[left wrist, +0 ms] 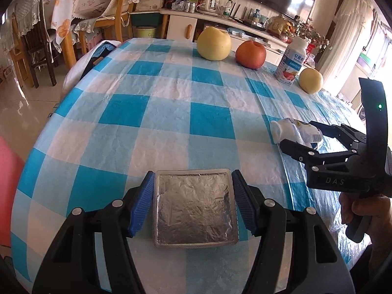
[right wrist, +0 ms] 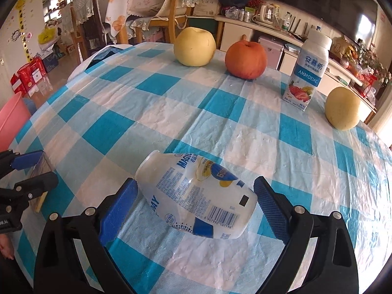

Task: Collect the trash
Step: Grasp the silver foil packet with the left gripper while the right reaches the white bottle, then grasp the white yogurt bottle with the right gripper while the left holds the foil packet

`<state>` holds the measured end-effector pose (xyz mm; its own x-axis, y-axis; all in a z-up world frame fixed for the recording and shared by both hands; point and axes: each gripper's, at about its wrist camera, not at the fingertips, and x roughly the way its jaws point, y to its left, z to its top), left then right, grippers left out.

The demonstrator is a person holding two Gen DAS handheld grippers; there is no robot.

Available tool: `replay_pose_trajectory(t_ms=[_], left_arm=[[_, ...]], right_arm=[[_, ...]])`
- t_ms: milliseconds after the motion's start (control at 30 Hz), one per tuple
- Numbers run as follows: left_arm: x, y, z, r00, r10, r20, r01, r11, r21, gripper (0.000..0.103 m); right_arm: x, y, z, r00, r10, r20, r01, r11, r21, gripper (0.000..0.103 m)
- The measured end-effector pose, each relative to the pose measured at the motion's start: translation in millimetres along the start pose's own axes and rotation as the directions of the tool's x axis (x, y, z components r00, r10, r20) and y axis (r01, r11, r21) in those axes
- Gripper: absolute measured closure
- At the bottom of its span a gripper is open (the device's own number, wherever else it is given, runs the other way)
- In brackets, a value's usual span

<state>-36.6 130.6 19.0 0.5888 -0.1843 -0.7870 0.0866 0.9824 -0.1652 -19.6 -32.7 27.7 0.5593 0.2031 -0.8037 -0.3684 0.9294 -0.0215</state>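
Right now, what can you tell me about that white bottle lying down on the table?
The white bottle is a small plastic drink bottle lying on its side on the blue-and-white checked tablecloth. Its narrow neck points away towards the left; no cap is visible. The wrap label is white and blue with yellow patches, small print and a barcode. It looks a bit crumpled. The right gripper straddles it: one blue pad sits by the neck side, the other stands just clear of the base.

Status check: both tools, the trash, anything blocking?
Left tool shut on foil tray. Right tool open, straddling fallen bottle, pads not clamped. Fruit and upright yogurt bottle stand far back; nothing blocking.
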Motion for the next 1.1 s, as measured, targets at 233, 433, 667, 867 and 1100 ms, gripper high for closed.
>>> replay_pose_trajectory(t_ms=[233, 433, 667, 867, 1100], left_arm=[[-2, 5, 2, 1.000, -0.001, 0.011, 0.002, 1.000, -0.027, 0.039], [-4, 7, 2, 1.000, -0.001, 0.020, 0.002, 0.999, -0.038, 0.039], [-6, 9, 3, 1.000, 0.001, 0.024, 0.000, 0.999, -0.044, 0.039], [-6, 9, 4, 1.000, 0.001, 0.022, 0.000, 0.999, -0.045, 0.039], [-9, 14, 5, 0.999, -0.002, 0.033, 0.004, 0.998, -0.070, 0.039]], right_arm=[[-10, -1, -6, 0.965, 0.252, -0.069, -0.247, 0.966, 0.073, 0.008], [-25, 13, -6, 0.980, 0.196, -0.024, -0.197, 0.980, -0.012, 0.008], [-21, 26, -7, 0.999, 0.006, 0.047, 0.002, 0.986, -0.166, 0.008], [-5, 23, -6, 0.999, -0.009, 0.034, 0.015, 0.984, -0.180, 0.008], [3, 10, -5, 0.996, 0.089, -0.015, -0.090, 0.994, -0.067, 0.021]])
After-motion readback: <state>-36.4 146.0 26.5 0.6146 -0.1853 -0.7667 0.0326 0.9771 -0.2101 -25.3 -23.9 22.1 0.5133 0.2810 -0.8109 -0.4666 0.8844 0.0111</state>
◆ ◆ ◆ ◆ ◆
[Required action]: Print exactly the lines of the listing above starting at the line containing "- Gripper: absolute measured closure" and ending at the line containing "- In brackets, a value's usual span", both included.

[Result]:
- Gripper: absolute measured closure
- At the bottom of its span a gripper is open (the device's own number, wherever else it is given, runs the other way)
- In brackets, a value's usual span

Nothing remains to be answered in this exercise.